Что-то она слишком часто обращалась ко мне по имени. И все пыталась просительно коснуться моей руки.
— Ничего я не знаю, — твердо повторила я. О чем бы ни шла речь, согласия от меня она не дождется.
А про себя в ужасе подумала: это что же творится: у других родители разводятся, но мои-то не могут разойтись, ведь они католики?
Нерушимость домашнего очага была единственной причиной, по которой я так долго мирилась с католическим вероисповеданием моих родителей и всей связанной с этим чепухой. Мы как будто заключили молчаливую сделку, обязывавшую меня, среди прочего, каждое воскресенье ходить к мессе, не надевать на свидания лаковые туфли и каждую весну сорок дней воздерживаться от сладостей. Взамен мои родители должны были жить вместе, даже если ненавидят друг друга лютой ненавистью.
— Бедная Люси, — вздохнула мама. — Ты никогда не умела переживать неприятности, так ведь? Вечно убегала или утыкалась носом в книжку, когда жизнь не радовала.
— Да пошла ты, — разозлилась я. — Прекрати меня пилить, из нас двоих здесь ты виноватая.
— Извини, — мягко сказала она. — Не стоило мне этого говорить.
Чем потрясла меня еще больше. Это было почище новости о том, что она уходит от папы. Она не только не заорала на меня за мою грубость — она сама извинилась!
Я смотрела на маму, и меня тошнило от страха. Как видно, дело было совсем плохо.
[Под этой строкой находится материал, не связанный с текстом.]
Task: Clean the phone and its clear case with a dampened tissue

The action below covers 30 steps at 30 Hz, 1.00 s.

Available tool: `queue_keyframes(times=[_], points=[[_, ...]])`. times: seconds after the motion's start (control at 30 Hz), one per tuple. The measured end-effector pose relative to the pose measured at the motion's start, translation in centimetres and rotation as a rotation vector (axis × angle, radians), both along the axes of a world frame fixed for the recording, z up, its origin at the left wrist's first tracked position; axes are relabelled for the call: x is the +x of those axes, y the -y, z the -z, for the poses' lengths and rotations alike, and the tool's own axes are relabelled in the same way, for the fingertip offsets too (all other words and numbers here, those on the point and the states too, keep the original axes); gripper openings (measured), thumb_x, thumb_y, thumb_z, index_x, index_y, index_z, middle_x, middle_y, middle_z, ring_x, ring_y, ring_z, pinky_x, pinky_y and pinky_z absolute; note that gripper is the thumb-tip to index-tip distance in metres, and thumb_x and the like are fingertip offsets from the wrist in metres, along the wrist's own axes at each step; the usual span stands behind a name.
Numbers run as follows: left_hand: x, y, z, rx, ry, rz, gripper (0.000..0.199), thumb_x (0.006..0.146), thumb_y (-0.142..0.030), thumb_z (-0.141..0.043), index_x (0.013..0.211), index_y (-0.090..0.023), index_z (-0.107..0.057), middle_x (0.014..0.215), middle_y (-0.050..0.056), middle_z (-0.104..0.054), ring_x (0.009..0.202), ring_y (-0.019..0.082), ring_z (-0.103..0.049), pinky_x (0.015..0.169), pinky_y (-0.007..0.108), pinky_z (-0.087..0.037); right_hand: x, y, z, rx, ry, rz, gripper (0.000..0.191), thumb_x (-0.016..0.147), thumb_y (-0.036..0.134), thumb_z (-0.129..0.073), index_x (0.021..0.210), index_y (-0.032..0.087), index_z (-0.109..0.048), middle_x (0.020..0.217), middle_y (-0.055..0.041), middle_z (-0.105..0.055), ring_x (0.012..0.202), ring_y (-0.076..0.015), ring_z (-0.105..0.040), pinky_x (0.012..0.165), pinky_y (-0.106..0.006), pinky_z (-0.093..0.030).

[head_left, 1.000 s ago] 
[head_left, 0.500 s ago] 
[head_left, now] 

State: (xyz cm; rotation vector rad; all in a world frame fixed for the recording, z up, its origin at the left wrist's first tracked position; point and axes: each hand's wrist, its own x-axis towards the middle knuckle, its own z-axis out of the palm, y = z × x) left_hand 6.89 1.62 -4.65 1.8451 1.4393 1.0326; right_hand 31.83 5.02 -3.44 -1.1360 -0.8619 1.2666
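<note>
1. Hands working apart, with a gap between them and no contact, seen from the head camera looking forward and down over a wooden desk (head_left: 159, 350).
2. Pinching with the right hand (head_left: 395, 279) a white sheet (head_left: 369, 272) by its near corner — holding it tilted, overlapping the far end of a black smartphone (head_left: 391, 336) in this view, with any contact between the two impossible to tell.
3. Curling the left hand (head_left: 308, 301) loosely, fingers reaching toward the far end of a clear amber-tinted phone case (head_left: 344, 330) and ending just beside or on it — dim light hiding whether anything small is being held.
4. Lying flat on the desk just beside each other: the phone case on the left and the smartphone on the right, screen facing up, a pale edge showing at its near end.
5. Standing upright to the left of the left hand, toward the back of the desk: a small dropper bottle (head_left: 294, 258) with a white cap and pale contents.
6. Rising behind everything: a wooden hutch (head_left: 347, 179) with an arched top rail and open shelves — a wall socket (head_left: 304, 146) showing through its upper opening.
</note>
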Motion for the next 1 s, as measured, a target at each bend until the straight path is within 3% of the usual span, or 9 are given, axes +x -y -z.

— Люси, — еще мягче продолжала она, — мы с твоим отцом не любим друг друга уже много лет. Прости, если для тебя это так неожиданно.
Я не могла говорить. На моих глазах рушился мой дом, и я вместе с ним. Мое самоощущение и без того непрочно; что, если я вообще растворюсь в воздухе, если исчезнет главная из моих определяющих черт?
— Но почему теперь? — спросила я после того, как мы провели пару минут в напряженном молчании. — Если вы давно друг друга не любите, во что я все равно не верю, почему тебе именно теперь приспичило уходить?
И вдруг до меня дошло, почему: прическа, макияж, новая одежда! Все ясно!
— О господи, — выдохнула я. — Поверить не могу: ты что, еще кого-то встретила? Ты завела… приятеля?
Она не смотрела мне в глаза, дрянь такая, и я поняла, что угадала.
— Люси, — взмолилась она, — я была так одинока!
— Одинока? — возмутилась я. — Как ты могла быть одинока, если у тебя есть папа?
— Люси, пойми, пожалуйста, — вздохнула мама, — жить с твоим отцом все равно что жить с малым ребенком.
— Не надо! — вскипела я. — Не пытайся убедить меня, что он сам во всем виноват. Ты это сделала, и виновата ты одна.
Мама с несчастным видом уставилась на свои руки и не сказала ни слова себе в оправдание.